Pulliam, who began her real estate career in 2019, has been with eXp her entire career and says that her cloud-based model was one of the key things that attracted her to the company.
“I liked being able to work from home but still having the support of experienced agents across the country,” Pulliam said. “I also liked that a lot of the training was done online but still everything was taught live in real time. It just worked better for me and my situation.”
In addition to the online courses, Pulliam also had access to an eXp mentor agent during her first few months in business.
“My mentor was very active, very hands-on, and always stopped by to see if I needed anything,” Pulliam said. “Now I have mentees and we have a group chat where they can ask me anything and they can call me anytime they need it.”
Nichols takes a similar approach to the new agents she’s mentoring.
“She’ll call me and ask what to do in certain situations, or she’ll email me contracts to go through and double-check before turning them over to anyone,” Nichols said. “There are ways to help someone and enlighten them without being physically right next to them.”
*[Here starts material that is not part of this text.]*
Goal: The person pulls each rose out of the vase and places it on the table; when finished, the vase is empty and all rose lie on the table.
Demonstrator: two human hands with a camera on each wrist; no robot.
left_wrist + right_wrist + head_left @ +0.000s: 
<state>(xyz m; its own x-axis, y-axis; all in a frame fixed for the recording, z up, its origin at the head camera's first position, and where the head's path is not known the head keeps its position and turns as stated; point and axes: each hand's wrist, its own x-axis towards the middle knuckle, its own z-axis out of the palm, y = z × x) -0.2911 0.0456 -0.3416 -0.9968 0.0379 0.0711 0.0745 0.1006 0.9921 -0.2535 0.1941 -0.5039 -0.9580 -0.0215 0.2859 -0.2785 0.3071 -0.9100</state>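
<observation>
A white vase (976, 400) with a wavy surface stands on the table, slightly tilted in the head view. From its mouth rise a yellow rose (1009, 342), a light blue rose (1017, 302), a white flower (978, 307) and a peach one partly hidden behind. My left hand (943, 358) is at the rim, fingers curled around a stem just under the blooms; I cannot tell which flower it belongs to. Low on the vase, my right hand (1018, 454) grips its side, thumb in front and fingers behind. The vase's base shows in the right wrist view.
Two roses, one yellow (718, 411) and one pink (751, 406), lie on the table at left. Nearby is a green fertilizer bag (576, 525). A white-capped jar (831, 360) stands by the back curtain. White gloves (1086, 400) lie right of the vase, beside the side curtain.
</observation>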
While Pulliam thinks the eXp model works well for her, she acknowledged that it may not be right for every agent, a view expressed by the company’s CEO, Glenn Sanford, at the Inman Connect conference in late January repeated.
“If you believe fundamentally that you need office space to deliver the value proposition to your agents, then you better have office space,” Sanford told attendees. “Basically, if you believe you can add value to your agents and brokers and not need physical offices, and maybe even turn that into an advantage by giving them better caps and compensation, then you don’t need offices. It’s a bit like religion, you can pick one and go – and for us the religious experience built a cloud-based mediation.”
Looking ahead, bottom-line broker managers are working to accommodate the needs and desires of tomorrow’s brokers for office space.
“serhant has no offices; We have clubhouses. You can come and work all day if you want, but the work is not in the office. We made this decision for several reasons. I’ve just looked at the overheads of a lot of these firms – and it’s a lot – and there’s a desk hierarchy that I don’t think is fair,” Ryan Serhant, who runs his eponymous brokerage firm, told Inman Connect attendees. “To think that the alpha generation is going to grow up and want to work in real estate to work in a cultural office – now sit down with any 12-year-old and where are their friends? Your friends are in one screen.”
While closing brick-and-mortar offices in a slower housing market might be one way to cut costs, fewer physical offices might just be the way of the future.